Eliminate “Phantom Loads”

Also called “vampires of the household,” “phantom loads” refer to the electricity used by appliances and electronic devices after you’ve turned them off or left them in standby mode.

Electronic devices that are notorious for current-sucking vampires include home-entertainment devices with remote controls, appliances with digital clocks,and electronics that use a power adaptor (or wall cube). You can put these devices on power strips that you turn off when you aren’t using them. “Smart” power strips cost a bit more but allow you to shut off some devices and leave others on standby. Eliminating these phantoms can save as much as 10 percent of your electric bill.

The red LED lights you see glowing at night will remind you that these appliances are using electricity even after you’ve turned them off.

Now look around for power adaptors, also called “wall cubes,” “wall warts,” and “power bricks,” which are used with devices such as hair dryers and cell phone chargers. These are typically warm to the touch and drawing power. Unplug these when not in use.

If your electric bill is $100 a month, you could save about $120 a year by reducing phantom loads.

Power Yourself

We usually think of walking, jogging, and bicycle riding as good forms of exercise, and they are.

But what if you changed your frame of reference and began thinking of leg power as basic transportation, ways to get to and from errands?
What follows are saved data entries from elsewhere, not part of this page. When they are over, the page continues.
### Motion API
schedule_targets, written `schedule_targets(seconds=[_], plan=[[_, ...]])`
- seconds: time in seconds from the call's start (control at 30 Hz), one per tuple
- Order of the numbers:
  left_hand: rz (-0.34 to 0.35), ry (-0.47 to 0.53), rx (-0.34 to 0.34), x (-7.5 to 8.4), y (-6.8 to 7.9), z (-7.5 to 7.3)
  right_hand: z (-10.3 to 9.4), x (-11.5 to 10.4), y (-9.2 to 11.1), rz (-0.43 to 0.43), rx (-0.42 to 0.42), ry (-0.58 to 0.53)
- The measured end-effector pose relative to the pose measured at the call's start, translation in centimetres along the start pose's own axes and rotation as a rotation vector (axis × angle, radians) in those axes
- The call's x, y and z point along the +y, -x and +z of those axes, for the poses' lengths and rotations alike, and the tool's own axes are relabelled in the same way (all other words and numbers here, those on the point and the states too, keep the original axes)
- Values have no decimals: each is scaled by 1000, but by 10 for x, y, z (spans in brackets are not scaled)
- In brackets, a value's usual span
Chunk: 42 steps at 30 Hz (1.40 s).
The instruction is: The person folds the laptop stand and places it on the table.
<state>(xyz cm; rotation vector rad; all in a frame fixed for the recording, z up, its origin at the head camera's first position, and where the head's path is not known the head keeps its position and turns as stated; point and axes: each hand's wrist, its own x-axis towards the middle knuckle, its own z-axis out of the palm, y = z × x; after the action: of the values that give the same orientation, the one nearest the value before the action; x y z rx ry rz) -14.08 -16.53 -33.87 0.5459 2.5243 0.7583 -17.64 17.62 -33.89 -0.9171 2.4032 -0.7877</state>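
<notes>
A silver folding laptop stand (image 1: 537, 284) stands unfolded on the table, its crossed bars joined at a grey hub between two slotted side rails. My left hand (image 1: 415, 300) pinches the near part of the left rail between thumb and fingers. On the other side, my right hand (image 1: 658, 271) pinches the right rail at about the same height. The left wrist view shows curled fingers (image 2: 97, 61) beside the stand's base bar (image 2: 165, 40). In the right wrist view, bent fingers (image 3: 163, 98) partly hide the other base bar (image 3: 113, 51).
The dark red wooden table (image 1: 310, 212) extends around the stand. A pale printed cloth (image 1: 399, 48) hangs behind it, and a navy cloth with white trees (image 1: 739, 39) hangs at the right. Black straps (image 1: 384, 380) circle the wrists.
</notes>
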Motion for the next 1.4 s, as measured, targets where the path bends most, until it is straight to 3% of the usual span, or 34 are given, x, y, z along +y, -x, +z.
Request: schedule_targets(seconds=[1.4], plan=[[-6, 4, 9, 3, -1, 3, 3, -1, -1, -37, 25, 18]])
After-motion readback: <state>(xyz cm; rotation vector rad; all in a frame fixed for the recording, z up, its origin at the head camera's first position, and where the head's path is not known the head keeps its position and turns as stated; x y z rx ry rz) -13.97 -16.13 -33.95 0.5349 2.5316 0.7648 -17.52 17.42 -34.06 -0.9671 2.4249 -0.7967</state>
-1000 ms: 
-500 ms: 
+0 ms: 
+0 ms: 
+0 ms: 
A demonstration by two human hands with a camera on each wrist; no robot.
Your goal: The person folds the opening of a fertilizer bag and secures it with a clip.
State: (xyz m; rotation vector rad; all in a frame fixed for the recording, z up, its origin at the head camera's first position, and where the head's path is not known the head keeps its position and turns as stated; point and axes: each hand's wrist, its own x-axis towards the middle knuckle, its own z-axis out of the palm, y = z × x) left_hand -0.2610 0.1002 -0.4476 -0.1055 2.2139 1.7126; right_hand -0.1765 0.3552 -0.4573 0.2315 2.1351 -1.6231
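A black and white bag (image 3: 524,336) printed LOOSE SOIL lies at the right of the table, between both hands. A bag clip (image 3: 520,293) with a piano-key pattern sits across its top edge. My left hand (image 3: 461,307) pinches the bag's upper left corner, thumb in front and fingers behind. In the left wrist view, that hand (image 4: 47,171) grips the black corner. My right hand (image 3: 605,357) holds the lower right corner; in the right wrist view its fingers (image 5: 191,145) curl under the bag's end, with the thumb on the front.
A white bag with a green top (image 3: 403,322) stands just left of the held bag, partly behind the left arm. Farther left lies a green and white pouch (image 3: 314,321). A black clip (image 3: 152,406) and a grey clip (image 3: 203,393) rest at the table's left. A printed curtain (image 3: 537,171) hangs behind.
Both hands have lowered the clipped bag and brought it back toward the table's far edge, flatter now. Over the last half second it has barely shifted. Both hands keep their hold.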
Commute on foot or by bicycle to work, to the library or post office, to the grocery store, to visit friends? Why not? Advanced thinking by the Danes has given rise to a new concept designed to encourage citizens to bike more miles, generate less carbon, and get fit in the process: the bicycle superhighway.

How much can you save? Given the lack of attention to biking and walking thoroughfares most of the nation, probably not that much on gas and car maintenance (since most people probably won’t dare to commute to work), but I guarantee you’ll improve your health and emotional resiliency—a huge bonus that will save big bucks in health (and drug-related) costs and make your life much less stressful.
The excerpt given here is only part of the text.